11La figure 7 reprend l’évolution historique, de 1980 à 2004, de l’indice Cotlook A. Il est également exprimé en FCFA par livre afin de traduire l’incidence d’appréciations ou de dépréciations du dollar américain par rapport à l’Euro. D’une manière générale, l’évolution à long terme des prix du coton est assez semblable à celle des autres produits agricoles et est caractérisée par une baisse tendancielle. Cependant, la tendance à la baisse (- 0,24 % par an sur les 40 dernières années), est environ 2 fois plus rapide que pour l’ensemble des matières premières agricoles (FARM, 2005). La baisse s’est accélérée ces 10 dernières années, durant lesquelles les prix se situent en moyenne autour de 55 cents par livre, contre 75 cents par livre précédemment. La baisse régulière des prix du coton s’est accompagnée d’une diminution des coûts de production qui est due à différents facteurs, tels que le progrès technique, l’amélioration du réseau des infrastructures ou une meilleure gestion des stocks.
12De plus, les cours du coton sont également affectés par une forte volatilité (Perrin, Lagandre, 2005). Ainsi, le prix du coton a atteint un plus bas de 28,5 cents par livre en octobre 2001, pour remonter à 74 cents par livre durant l’hiver 2003–2004. Au cours du premier trimestre 2006, les cours évoluaient entre 50 et 58 cents par livre. Il faut également souligner que la tendance à la dépréciation du dollar par rapport à l’euro, constatée depuis 2002, est un facteur supplémentaire pénalisant le prix payé pour la fibre de coton exportée depuis la zone Franc CFA.

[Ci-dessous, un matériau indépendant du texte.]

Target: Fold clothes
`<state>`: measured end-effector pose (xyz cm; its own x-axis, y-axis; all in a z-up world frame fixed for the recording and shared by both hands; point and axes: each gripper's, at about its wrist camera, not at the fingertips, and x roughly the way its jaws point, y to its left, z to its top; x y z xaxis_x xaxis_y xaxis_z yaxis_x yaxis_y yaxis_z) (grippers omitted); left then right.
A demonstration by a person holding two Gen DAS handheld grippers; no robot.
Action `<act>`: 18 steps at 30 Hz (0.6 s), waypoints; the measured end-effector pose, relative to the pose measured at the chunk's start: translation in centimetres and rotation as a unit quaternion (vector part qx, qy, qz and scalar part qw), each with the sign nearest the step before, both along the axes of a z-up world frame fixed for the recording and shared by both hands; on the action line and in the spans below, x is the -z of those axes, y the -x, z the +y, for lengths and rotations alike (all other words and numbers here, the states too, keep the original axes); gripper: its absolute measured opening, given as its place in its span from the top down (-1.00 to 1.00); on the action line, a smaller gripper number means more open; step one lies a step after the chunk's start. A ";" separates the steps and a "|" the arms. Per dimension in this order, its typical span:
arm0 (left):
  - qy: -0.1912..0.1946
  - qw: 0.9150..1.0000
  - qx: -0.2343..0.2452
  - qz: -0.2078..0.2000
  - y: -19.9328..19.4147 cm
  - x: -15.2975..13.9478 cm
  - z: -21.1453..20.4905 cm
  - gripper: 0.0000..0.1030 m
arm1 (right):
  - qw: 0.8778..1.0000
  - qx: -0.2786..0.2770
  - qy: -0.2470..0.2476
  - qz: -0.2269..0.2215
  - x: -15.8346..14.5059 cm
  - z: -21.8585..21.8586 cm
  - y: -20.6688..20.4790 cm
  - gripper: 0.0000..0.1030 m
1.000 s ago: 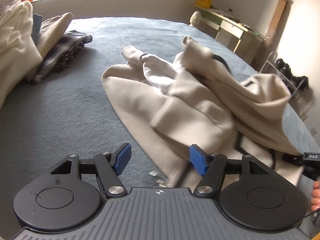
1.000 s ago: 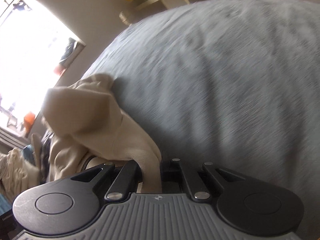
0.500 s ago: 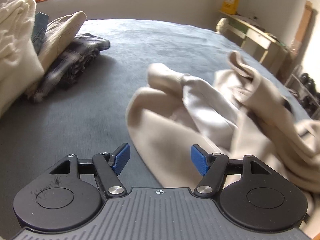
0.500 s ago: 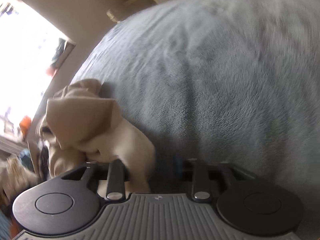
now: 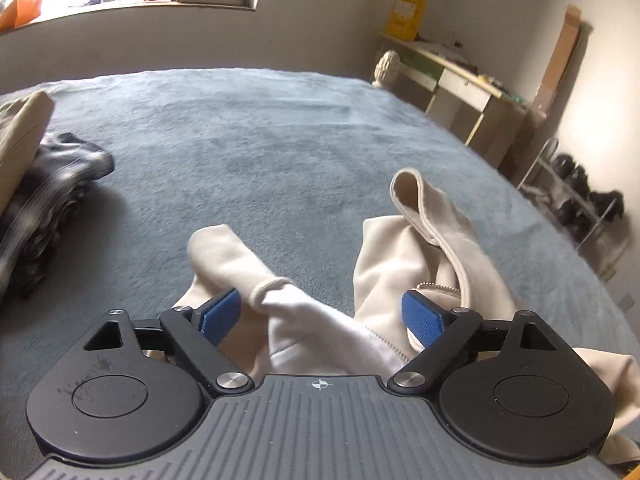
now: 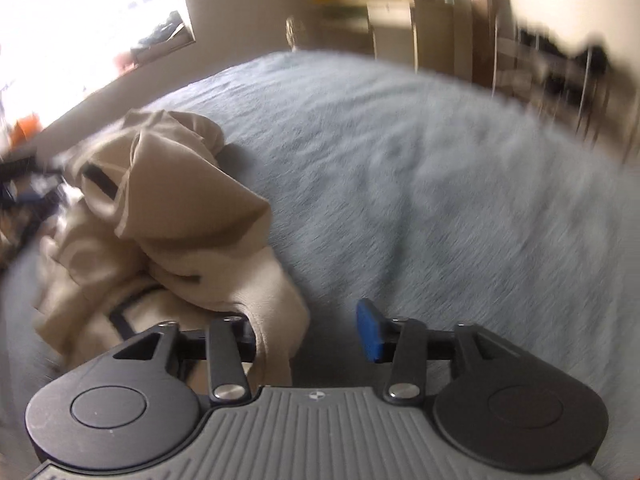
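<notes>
A crumpled beige jacket [image 5: 420, 248] with a zipper lies on the grey-blue bed [image 5: 260, 128]. My left gripper [image 5: 320, 314] is open, and a pale sleeve fold of the jacket [image 5: 304, 320] lies between its blue pads [image 5: 220, 312]. In the right wrist view the same jacket [image 6: 172, 216] is bunched at the left. My right gripper [image 6: 312, 328] is open; jacket cloth drapes over its left finger, and the right blue pad [image 6: 370, 330] is bare.
A pile of dark plaid and tan clothes [image 5: 44, 184] lies at the bed's left edge. A desk [image 5: 460, 84] and a shoe rack [image 5: 576, 196] stand to the right of the bed. A window sill [image 5: 132, 4] runs along the far wall.
My right gripper was shut on the jacket's edge and has opened. My left gripper moved forward over the jacket, so a sleeve fold now sits between its open pads.
</notes>
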<state>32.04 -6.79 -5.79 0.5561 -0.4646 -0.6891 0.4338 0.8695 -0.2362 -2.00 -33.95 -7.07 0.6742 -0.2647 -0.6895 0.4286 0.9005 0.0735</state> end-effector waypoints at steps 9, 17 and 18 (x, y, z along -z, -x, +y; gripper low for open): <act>-0.075 0.995 -0.059 0.034 -0.3 3.3 -1.4 0.68 | 0.997 -0.026 0.007 -0.073 -1.4 1.9 3.2 -0.22; -0.057 0.995 -0.084 -0.008 6.4 -0.5 2.4 0.86 | 0.987 -0.100 -0.071 -0.108 -1.7 3.7 3.1 -0.22; -0.051 0.995 -0.087 -0.013 7.5 -1.1 3.0 0.86 | 0.984 -0.120 -0.071 -0.109 -1.7 4.4 2.9 -0.22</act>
<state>24.52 -3.75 -4.68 0.6397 -0.2885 -0.7124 0.2801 0.9507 -0.1335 -4.93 -29.51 -5.38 0.8414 0.0092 -0.5403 0.1651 0.9477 0.2732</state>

13Les évolutions des grands pays producteurs comme les états-Unis et la Chine ont également une incidence sur les cours du coton. Les importantes subventions accordées par les états-Unis à leurs cotonculteurs ont fréquemment été évoquées et ont été dénoncées officiellement par le Brésil qui a porté plainte au niveau de l’OMC, en mars 2003, plainte relayée par des pays africains : Burkina Faso, Mali, Bénin et Tchad. Alors que les états-Unis ont été définitivement condamnés par l’OMC en mars 2005, et que l’ensemble de leurs subventions jugées illégales devraient être progressivement supprimées, l’impact à court terme d’une telle suppression sur les cours du coton est diversement évalué, puisque, selon les études et les modèles utilisés, les estimations d’une remontée des cours du coton vont de 2 à 30 %, voire 70 % (FAO, 2004). Quoiqu’il en soit, il y a cependant lieu de relativiser les effets positifs que pourraient avoir l’élimination des subventions sur le prix du coton africains ; notamment en raison du caractère oligopolistique du négoce du coton et d’une sous-valorisation chronique à l’exportation du coton africain de la zone CFA dont la qualité n’est pas suffisamment rémunérée (Fok, 2005).

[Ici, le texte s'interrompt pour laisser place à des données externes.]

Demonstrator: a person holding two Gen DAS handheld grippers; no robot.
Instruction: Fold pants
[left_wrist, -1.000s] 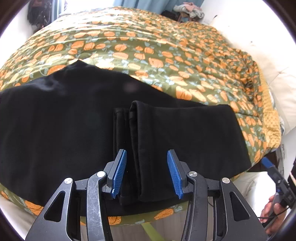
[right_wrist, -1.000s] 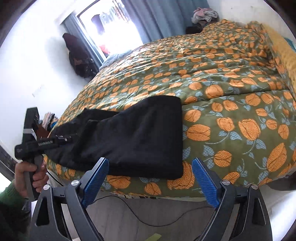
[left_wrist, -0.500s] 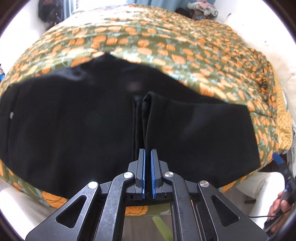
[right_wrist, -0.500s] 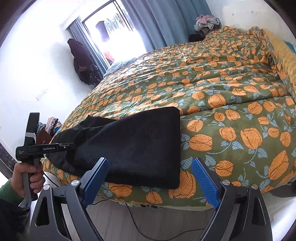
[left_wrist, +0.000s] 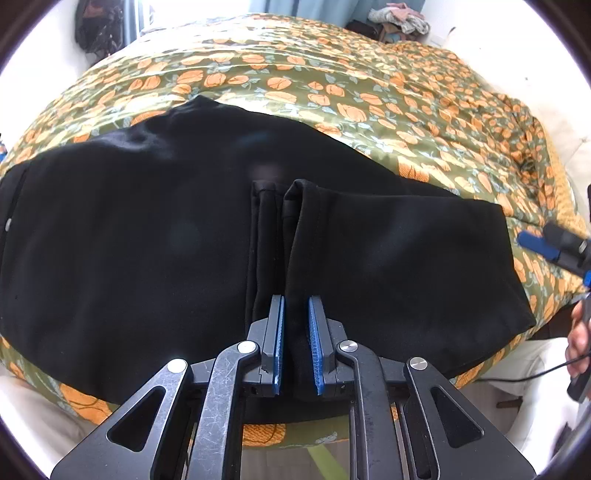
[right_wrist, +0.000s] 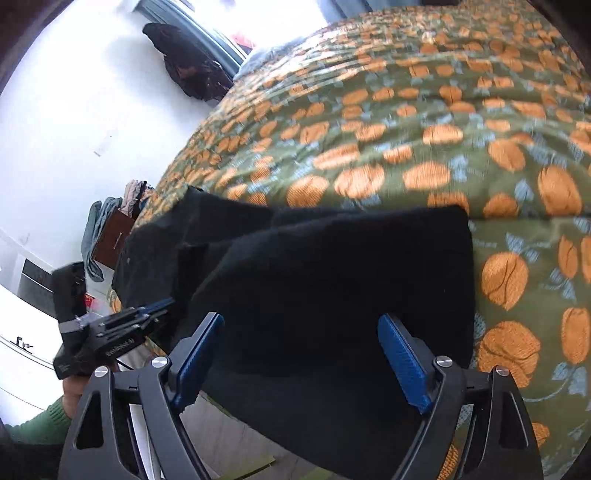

14Enfin, il est important d’être conscient que c’est incontestablement la Chine, dont la position de premier consommateur mondial de fibre de coton s’est considérablement renforcée depuis 25 ans, qui exerce une influence majeure et grandissante sur l’évolution des prix.

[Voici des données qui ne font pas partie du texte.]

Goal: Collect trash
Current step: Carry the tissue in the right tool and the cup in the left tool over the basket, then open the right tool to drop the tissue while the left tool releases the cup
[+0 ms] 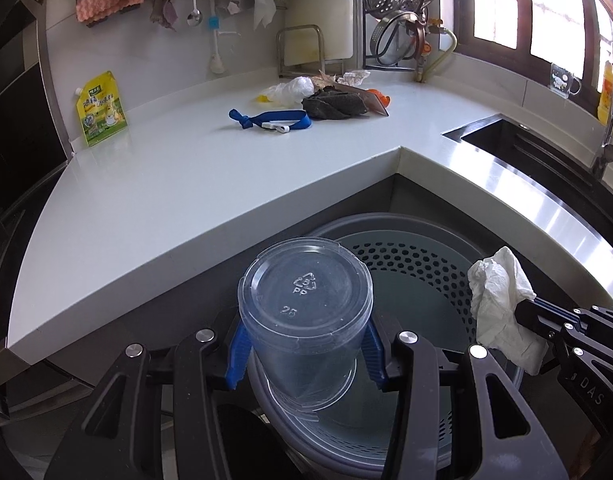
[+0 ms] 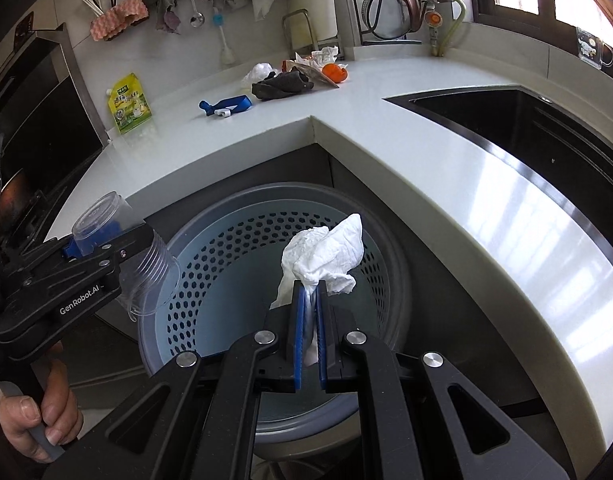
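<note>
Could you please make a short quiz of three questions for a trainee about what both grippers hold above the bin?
1. True or false: the left gripper is shut on the clear plastic cup.
2. What does the right gripper hold? A) the blue strap B) the crumpled white tissue C) the yellow pouch
3. Fill in: both held items hang over the round grey perforated ____ below the white countertop.

Key
1. True; its blue fingers press the cup from both sides.
2. B; the crumpled white tissue is pinched between the fingers, while the blue strap and yellow pouch lie on the countertop.
3. bin
</note>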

5. Les enjeux pour le coton africain
5.1. Importance socio-économique
15On estime que de 2 à 3 millions de ménages d’Afrique de l’Ouest et du Centre cultivent le coton sur une partie de leurs champs pour superficie moyenne proche de 1 ha (Hussein et al., 2005). Il en découle qu’environ 16 millions de personnes dépendent directement ou indirectement de la culture du coton. La part des exportations de coton dans les exportations agricoles et dans les exportations totales est particulièrement importante pour des pays tels que le Burkina Faso, le Mali, le Bénin et le Tchad (Tableau 1). Dans le contexte de lutte contre la pauvreté, les filières cotonnières africaines revêtent donc une importance stratégique considérable.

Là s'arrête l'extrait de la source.